Task to complete - Print nothing but the lines from the start of the listing below through the line that contains "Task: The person". Do not include the pictures.

Information given -
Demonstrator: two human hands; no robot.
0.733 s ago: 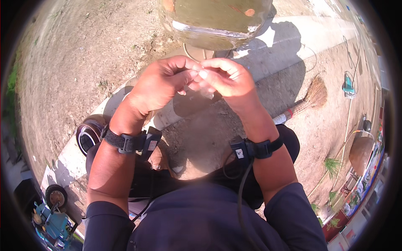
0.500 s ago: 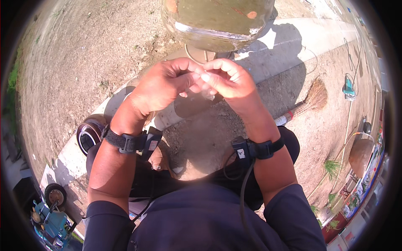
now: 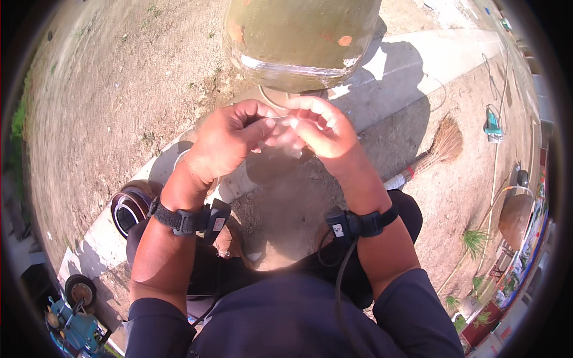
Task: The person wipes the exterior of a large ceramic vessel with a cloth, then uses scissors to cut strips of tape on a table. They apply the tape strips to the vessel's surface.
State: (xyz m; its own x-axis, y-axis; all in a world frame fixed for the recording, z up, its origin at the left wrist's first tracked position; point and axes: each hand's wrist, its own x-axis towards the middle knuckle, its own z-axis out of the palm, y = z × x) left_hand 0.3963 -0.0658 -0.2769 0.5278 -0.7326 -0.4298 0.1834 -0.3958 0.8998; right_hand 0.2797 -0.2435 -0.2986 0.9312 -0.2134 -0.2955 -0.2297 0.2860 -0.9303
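Observation:
My left hand (image 3: 230, 140) and my right hand (image 3: 327, 128) are raised close together in front of me, thumbs and forefingers pinched. A thin pale strand (image 3: 280, 116) runs across the small gap between their fingertips; whether it is thread or wire I cannot tell. The lower fingers of both hands are curled in and washed out by glare. Something whitish and translucent (image 3: 295, 153) shows under the right fingers, too blurred to name. Just beyond the hands stands a large olive-green rounded metal vessel (image 3: 298, 39) with a silvery band, its top cut off by the picture's edge.
A straw broom (image 3: 446, 142) lies on the dirt to the right, with a teal power tool (image 3: 493, 125) and its cord farther out. Beside my left knee is a dark round container (image 3: 126, 210). A blue wheeled machine (image 3: 74, 322) stands at lower left. A pale concrete strip (image 3: 453, 56) crosses the ground.
Both hands sit slightly lower in the picture, and their fingertips have parted a little, so the strand shows between them. The whole view has shifted slightly, bringing more of the vessel in.

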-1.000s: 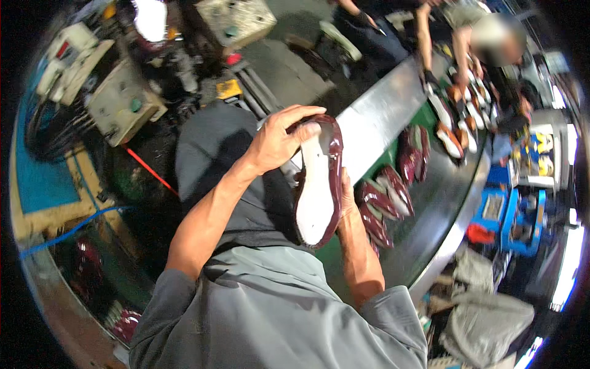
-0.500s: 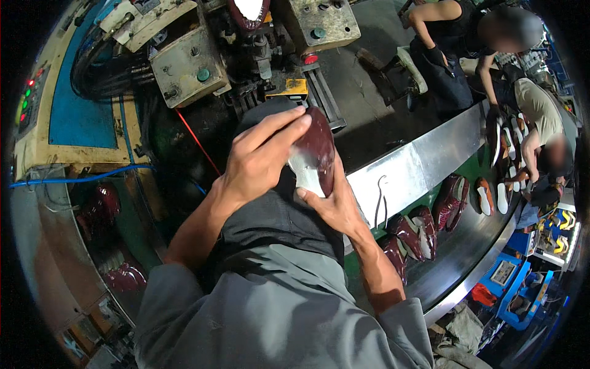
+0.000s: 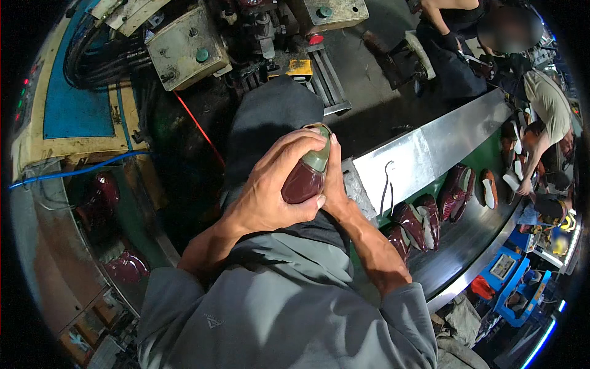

Written solution -
Demonstrator: two human hands; no robot.
0.733 s ago: 
0.500 s ago: 
now: 
Task: The person wipes the exterior of a large ceramic vessel with a cloth, then uses scissors to cut strips of tape on a table. They apply the tape strips to the vessel's surface.

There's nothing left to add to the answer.